What to do: When a line in the data below includes "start", count it; then give only the total.
————————
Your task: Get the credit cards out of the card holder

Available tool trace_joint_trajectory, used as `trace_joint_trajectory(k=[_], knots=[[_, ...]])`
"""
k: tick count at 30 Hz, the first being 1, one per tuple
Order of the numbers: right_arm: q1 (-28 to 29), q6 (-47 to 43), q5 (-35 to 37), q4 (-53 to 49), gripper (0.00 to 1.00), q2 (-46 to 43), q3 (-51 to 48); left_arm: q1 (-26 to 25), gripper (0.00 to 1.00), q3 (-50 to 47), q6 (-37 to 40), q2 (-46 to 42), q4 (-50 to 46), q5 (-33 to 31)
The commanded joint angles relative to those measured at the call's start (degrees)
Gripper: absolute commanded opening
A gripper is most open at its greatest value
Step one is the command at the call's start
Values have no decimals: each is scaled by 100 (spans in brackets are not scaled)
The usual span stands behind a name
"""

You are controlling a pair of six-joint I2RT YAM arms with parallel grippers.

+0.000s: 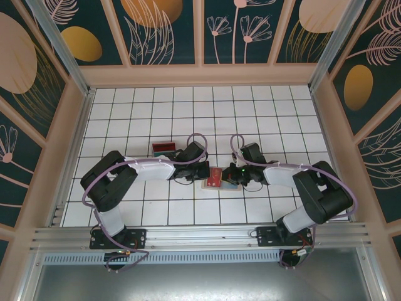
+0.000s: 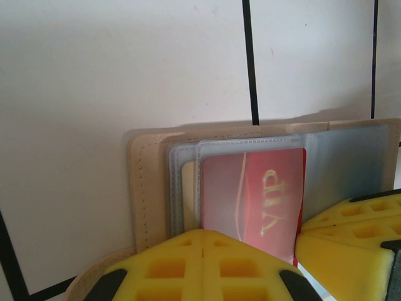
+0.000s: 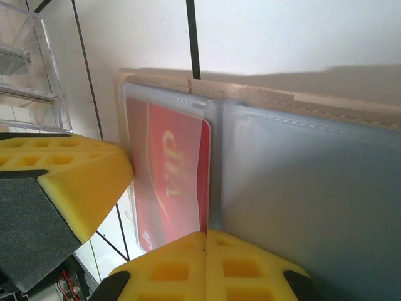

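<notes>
**Booth:** Where's the card holder right now?

**Me:** It lies open and flat on the white tiled table point(image 2: 94, 75), dead centre between my two arms. The card holder point(image 2: 149, 188) shows its tan border with clear sleeves point(image 2: 183, 169) layered on top. A red card point(image 2: 269, 194) marked VIP is tucked into the front sleeve, and a strip along one long edge looks bare of plastic.

**Booth:** And your fingers?

**Me:** My left gripper point(image 2: 203, 251) is pressed together at the holder's near edge. My right gripper point(image 3: 205, 254) is pressed together too, right at the end corner of the red card. I can't tell whether either has a thin edge caught between the pads. The two grippers sit just beside each other.

**Booth:** How will that card behave?

**Me:** Light, thin, stiff and slick, I reckon. It should slide if drawn straight along the sleeve and jam if twisted. The holder is the opposite: soft, floppy and nearly weightless. It will likely drag along with the card unless one side pins it.

**Booth:** So where do you take hold?

**Me:** On the bare red strip, pads flat on both faces, not on the glossy plastic. The other gripper belongs on the tan border, out of the card's path. The clear plastic tray point(image 3: 31, 75) sits near, off to one side.
</notes>
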Motion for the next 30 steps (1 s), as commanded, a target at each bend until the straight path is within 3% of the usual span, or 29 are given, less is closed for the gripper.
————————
Result: 2